What Goes Into the Score
Moz calculates DA with a machine-learning model, and the model is trained against real search results — it is tuned to predict which domains actually appear in Google’s rankings. The inputs Moz has described feeding into that model include:
- Linking root domains — the count of unique domains pointing to the site, the heaviest lever.
- Total links — the overall volume of backlinks, including multiple links from the same domain.
- MozRank and MozTrust — Moz’s own link-authority and link-trust scores.
- Spam Score adjustment — a downward correction for profiles that look manipulative.
- Anchor-text distribution — the mix of anchor text across the backlink profile.
Because a machine-learning model sits in the middle, there is no clean hand-computable formula.
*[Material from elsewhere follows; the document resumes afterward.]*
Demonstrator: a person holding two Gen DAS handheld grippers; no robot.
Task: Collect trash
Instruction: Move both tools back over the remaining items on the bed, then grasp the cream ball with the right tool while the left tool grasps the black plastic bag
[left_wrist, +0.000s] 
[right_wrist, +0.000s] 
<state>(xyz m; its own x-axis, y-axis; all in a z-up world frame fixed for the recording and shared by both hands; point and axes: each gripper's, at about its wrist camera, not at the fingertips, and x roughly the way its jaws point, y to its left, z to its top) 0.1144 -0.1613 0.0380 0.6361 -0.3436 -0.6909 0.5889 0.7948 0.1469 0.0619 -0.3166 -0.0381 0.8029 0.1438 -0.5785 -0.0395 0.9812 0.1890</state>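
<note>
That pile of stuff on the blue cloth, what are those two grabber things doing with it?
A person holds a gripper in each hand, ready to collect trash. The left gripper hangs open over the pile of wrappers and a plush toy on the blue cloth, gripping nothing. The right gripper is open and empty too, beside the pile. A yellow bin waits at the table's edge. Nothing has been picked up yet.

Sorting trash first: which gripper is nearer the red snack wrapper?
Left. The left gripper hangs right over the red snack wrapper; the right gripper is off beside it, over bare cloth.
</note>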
Moz periodically retrains it to stay aligned with how Google actually behaves, which means the whole scale can shift underneath you even when your own site hasn’t changed.
Example of Domain Authority
The clearest documented moment in DA’s history is the Domain Authority 2.0 relaunch, which Moz rolled out in March 2019. It is a useful worked example because Moz described exactly what changed and why, and the reasoning reveals what the metric really is.
DA 2.0 was a full retraining of the model rather than a cosmetic tweak. Moz rebuilt it to better predict rankings in the face of Google’s evolving algorithm, strengthening how the model handles manipulative link profiles through an improved Spam Score adjustment and refining its use of signals like anchor-text distribution and linking root domains. Crucially, Moz warned users ahead of the switch that individual DA scores might rise or fall on launch day — not because those sites had changed, but because the model had. That single fact is the whole lesson: DA is a prediction produced by a model, and when the model is recalibrated, the predictions move.
The 2.0 change also sharpened a point Moz has always made and that the Moz Domain Authority documentation still stresses — DA is a relative, comparative metric. After a retraining, the only honest way to read your score is against your competitors on the same day, because everyone was re-scored on the same new model at once.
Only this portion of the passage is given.